Photo via of Factmag

J Dilla, Donuts

This record was big for me when it came time to start producing my own songs. It taught me a lot about drawing from obscure samples, doing genre mash-ups, and recreating something modern out of something old. Also undeniable is J Dilla's unique sense of behind-the-beat rhythm that greatly influenced my own.

Photo via fanart

The Click, Game Related

In the Bay Area, where I grew up, this record was huge. In '95, everywhere you went, the single "Hurricane" was blasting from cars. The beats, the G-funk basslines, and E-40's unbelievable flow formed the basis for my sense of minimal, broken-down funk. 

Photo via Youtube

Kraftwerk, Computer World

A perfect album. This record influenced the way I use synthesizers to create sounds that have an analog, tactile feel you can only get from hardware. Also important is the minimalism, the drum programming, and the conceptualism in the way this record deals with the nature of our relationship to technology.

Photo via Wikia

Julie Ruin, Julie Ruin

Kathleen Hanna completely blew my mind on this record.
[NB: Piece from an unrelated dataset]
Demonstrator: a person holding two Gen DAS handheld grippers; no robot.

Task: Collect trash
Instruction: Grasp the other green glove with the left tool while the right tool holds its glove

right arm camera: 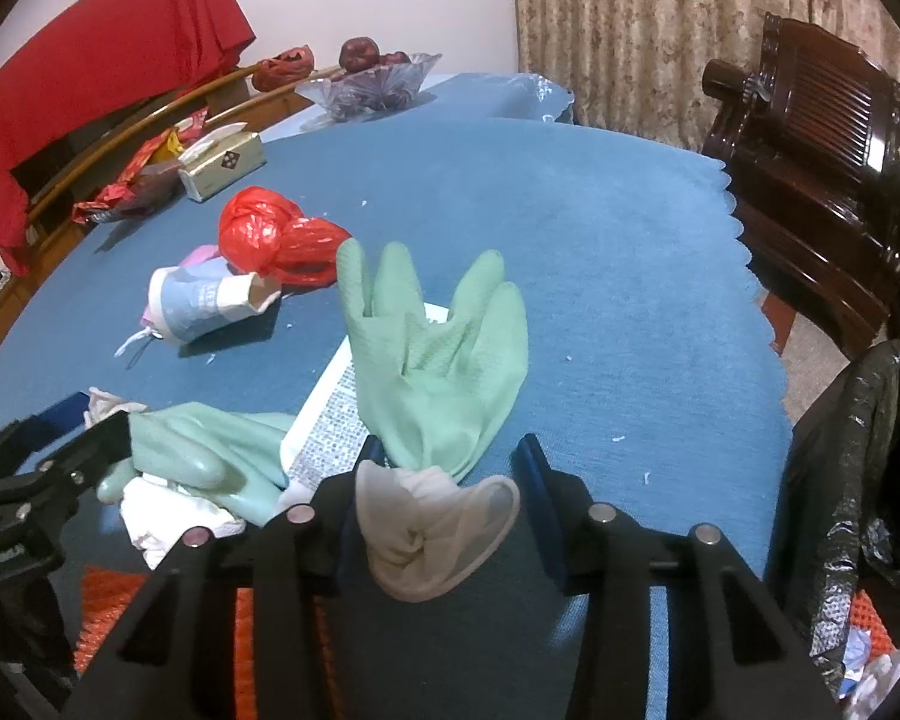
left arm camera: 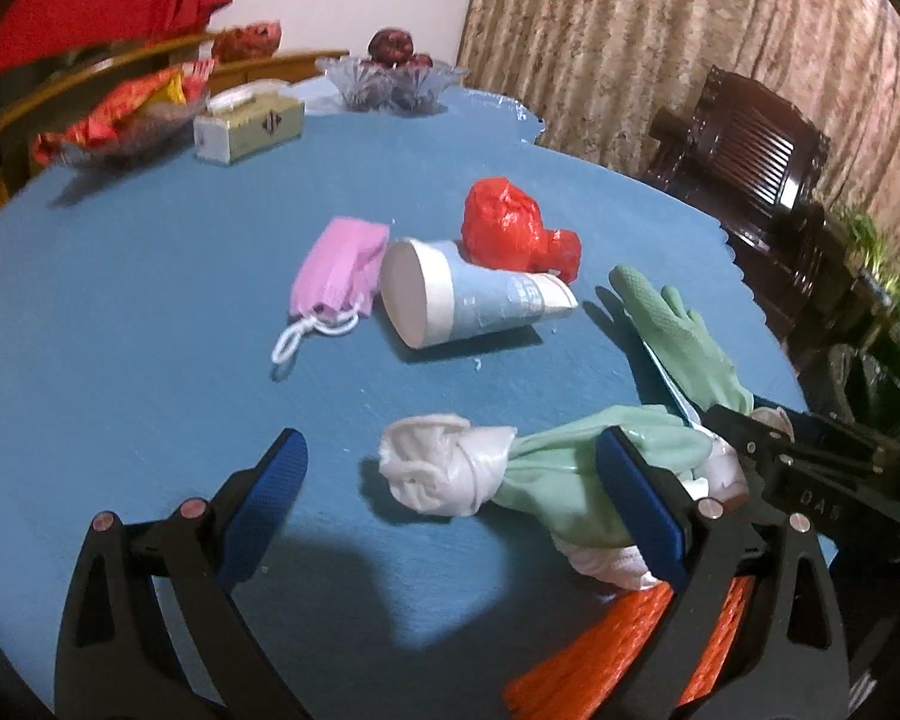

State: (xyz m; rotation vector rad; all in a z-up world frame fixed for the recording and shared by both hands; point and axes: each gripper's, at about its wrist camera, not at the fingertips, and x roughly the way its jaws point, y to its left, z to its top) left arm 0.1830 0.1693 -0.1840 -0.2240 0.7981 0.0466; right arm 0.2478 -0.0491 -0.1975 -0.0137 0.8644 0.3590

I loved the sound of it, the production, the minimalism, and her voice. Perfect little pop songs, but with dark, philosophical intensity.

Photo via iTunes

TLC, CrazySexyCool

I was super into a lot of the R&B girl groups that came out of the '90s, but TLC was by far my favorite. Cool, tomboyish, and musically sophisticated, I came to idolize each member at different times for different reasons. This album has so many hits that all pay tribute to things I love, like '70s soul, new jack swing, G-funk, and Prince. And the music videos were tops.

Photo via Wired

My Bloody Valentine, Loveless

A record that to me perfectly balances heavy instrumentation, atmospherics, and vocals. the vocals are so beautifully quiet that they become almost telepathically loud. That musical choice greatly influenced the way I approached my vocals when I first began recording.

Photo via

Miles Davis, Kind of Blue

I studied jazz as a kid, and this was the first record that allowed me to access the genre in a personal way. "All Blues" was the first jazz song I learned to play on the piano as a kid, so naturally I became obsessed with the harmonic structure of it and the melodies, and later, the album as a whole.

Photo via Amazon

Janet Jackson, Janet.

Iconic record. Not only the cover (duh), but the new sultry Janet style. Hit after hit, I couldn't get enough of this record. And the music videos too I became obsessed with, waiting for MTV to play my favorite ones. Janet on this record definitely became one of my biggest vocal influences.

Photo via ProStudioMasters

The Velvet Underground, The Velvet Underground & Nico

A huge influence on me as far as pop structures and arrangements, lyrical irony, musical production, and general attitude and ethos.